Record sea ice extent decline in Antarctica
Arctic sea ice has retreated dramatically in the 44-year satellite record. Antarctica is constantly monitored by scientists using measurements from ground, air and satellite to assess the most detailed view of ice thickness.
And Antarctic sea ice is now at its lowest level in 40 years since satellite observations began.
researchers from Alfred Wegener Institute and the University of Bremen reported virtually ice-free conditions in the current research area, the Bellingshausen Sea.
In early February 2023, only 1,367,000 square miles of the Southern Ocean will be covered in sea ice, exceeding last year’s record low set in February 2022.
According to Christian Haas, head of the Sea Ice Physics Section at the Alfred Wegener Institute at the Helmholtz Center for Polar and Ocean Research, the ice could continue to shrink until the end of February.

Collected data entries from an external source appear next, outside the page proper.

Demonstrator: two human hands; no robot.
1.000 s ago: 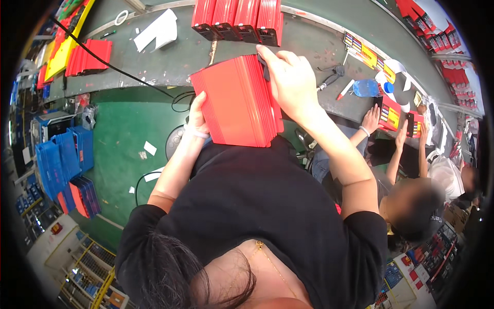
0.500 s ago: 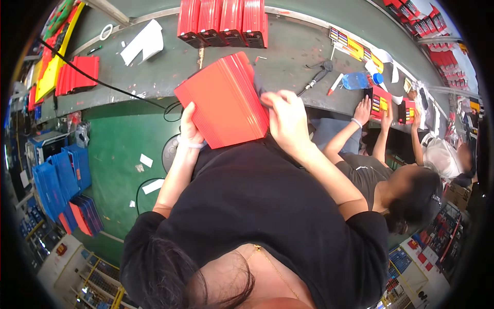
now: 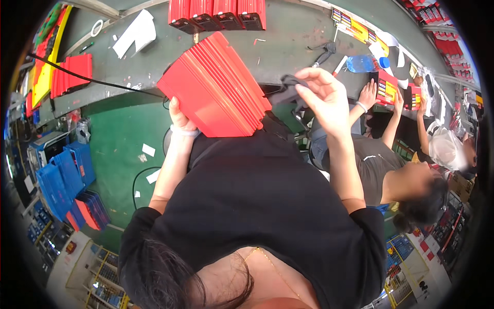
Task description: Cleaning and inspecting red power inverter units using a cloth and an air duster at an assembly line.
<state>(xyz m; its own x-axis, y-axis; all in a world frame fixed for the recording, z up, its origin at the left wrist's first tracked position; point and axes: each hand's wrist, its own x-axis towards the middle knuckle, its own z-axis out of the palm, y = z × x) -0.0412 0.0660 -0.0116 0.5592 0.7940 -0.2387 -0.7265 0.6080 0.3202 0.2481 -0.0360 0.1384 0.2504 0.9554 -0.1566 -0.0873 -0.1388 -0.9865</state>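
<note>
A large red ribbed metal case [image 3: 208, 87] is tilted above my lap, near the front edge of the bench. My left hand [image 3: 182, 119] grips it at its lower left edge, thumb on the broad face; the other fingers are behind it. To the right of the case, apart from it, my right hand [image 3: 327, 98] pinches a crumpled dark cloth [image 3: 286, 90] between thumb and fingertips. The cloth hangs towards the case's right end.
Several red cases [image 3: 224, 14] stand in a row on the grey bench [image 3: 278, 51]. White paper [image 3: 136, 33], a crimping tool [image 3: 324, 51] and a blue-capped bottle [image 3: 363, 64] lie there. At right, a co-worker [image 3: 378, 165] handles a red box [image 3: 387, 87]. Blue cases [image 3: 64, 175] stand left.
My right hand has moved right, away from the case, drawing the dark cloth with it. The red case has shifted slightly left and tilted, showing more of its ribbed side.
</note>
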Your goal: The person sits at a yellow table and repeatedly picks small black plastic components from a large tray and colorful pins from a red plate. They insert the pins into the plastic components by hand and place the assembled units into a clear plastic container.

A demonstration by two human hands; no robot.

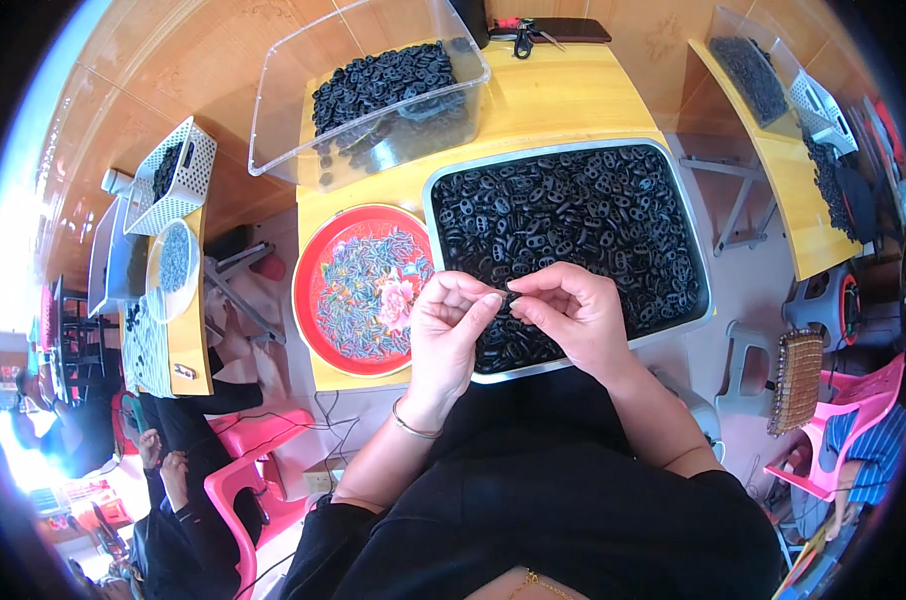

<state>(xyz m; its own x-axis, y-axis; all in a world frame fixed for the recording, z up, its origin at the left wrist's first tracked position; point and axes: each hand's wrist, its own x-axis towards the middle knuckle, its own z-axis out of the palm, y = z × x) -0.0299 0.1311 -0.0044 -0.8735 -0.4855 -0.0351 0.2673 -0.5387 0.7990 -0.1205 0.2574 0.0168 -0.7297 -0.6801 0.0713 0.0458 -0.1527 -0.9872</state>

Professor Haas said: Whether we are seeing the beginning of a rapid end to Antarctic summer sea ice, or the beginning of a new phase characterized by low but steady conditions of summer sea ice, remains to be seen. It’s not clear. “
With melting starting in December 2022, West Antarctica, where the research vessel Polar Stern is sailing, is virtually ice-free.
AWI geophysicist Professor Karsten Gohl, leader of the expedition that first visited the area in 1994, said: A continental shelf the size of Germany is completely ice-free.
Throughout the year, Antarctic sea ice typically reaches its maximum in September or October and its minimum in February.
In some areas, sea ice melts completely in summer. In winter, the cold climate across Antarctica promotes the rapid formation of new sea ice.
Antarctica’s sea ice area is typically up to 18 to 20 million square kilometers.
In summer, it shrinks to about 3 million square kilometers and exhibits much more natural annual variation than Arctic ice.